Astrid van Woudenberg travaille comme biologiste en Colombie‑Britannique; elle s’intéresse au Petit‑duc nain depuis 1989. Elle a obtenu une maîtrise en écologie de la faune forestière à la Faculté de foresterie de la University of British Columbia, sous la supervision de M. Fred Bunnell. Son mémoire portait sur les besoins en matière d’habitat du Petit‑duc nain et les moyens de prendre ces besoins en compte dans l’exploitation forestière. Depuis, elle s’est occupée de cette espèce pour le ministère de l’Environnement de la Colombie‑Britannique (Dave Christie).

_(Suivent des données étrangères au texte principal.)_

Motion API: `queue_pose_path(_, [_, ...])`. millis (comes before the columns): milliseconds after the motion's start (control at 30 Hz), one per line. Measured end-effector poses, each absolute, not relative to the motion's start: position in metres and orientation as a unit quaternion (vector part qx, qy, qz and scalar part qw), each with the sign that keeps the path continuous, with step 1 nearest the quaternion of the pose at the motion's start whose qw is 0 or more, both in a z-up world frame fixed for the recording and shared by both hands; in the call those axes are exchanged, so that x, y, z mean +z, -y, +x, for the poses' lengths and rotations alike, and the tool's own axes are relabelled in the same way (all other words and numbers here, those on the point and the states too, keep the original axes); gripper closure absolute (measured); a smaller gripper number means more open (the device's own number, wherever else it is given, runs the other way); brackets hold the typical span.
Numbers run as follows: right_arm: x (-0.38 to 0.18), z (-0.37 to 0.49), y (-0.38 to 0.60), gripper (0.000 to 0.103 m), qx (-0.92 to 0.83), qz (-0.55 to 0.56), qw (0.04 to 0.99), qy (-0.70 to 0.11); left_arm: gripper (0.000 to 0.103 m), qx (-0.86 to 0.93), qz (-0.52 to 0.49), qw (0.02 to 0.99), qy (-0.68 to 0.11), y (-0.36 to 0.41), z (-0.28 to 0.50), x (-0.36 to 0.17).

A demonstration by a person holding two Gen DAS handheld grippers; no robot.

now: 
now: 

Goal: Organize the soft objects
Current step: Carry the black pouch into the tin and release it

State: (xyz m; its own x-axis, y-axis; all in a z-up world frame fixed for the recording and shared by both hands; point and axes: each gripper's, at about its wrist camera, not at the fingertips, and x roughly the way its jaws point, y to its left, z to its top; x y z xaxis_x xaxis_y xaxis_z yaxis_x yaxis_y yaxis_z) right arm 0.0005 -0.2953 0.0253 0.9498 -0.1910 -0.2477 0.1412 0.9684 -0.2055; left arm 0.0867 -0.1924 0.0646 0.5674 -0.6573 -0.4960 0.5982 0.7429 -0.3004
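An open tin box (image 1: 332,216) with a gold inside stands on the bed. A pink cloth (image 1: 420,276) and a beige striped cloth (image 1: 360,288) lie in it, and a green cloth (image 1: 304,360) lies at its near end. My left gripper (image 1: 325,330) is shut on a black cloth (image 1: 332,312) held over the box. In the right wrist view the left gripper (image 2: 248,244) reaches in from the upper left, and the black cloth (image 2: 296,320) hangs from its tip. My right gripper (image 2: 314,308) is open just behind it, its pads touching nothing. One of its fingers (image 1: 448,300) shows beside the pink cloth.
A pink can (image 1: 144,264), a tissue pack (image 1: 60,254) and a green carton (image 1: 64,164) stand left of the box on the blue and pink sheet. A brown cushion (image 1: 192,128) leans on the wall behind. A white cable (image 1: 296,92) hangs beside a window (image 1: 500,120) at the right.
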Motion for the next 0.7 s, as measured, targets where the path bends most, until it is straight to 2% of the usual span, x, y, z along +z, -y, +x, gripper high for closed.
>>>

David A. Kirk a obtenu sa maîtrise en conservation en 1983 au University College de Londres, en Angleterre, et son doctorat en zoologie à la Glasgow University, en Écosse, en 1989. Il a 16 ans d’expérience comme écologiste-chercheur chargé de concevoir et de réaliser des travaux sur le terrain, et comme rédacteur scientifique. Il s’intéresse spécialement à la recherche en écologie appliquée et travaille comme écologiste-chercheur consultant depuis maintenant neuf ans. Il a formulé des recommandations sur la gestion des terres forestières ou agricoles en vue d’améliorer et de conserver les espèces sauvages, notamment les oiseaux. Plus particulièrement, il s’intéresse depuis longtemps à la conservation et à la gestion des rapaces et a, pendant neuf ans, ramené à l’état sauvage des rapaces orphelins ou frappés d’incapacité (de 1969 à 1978).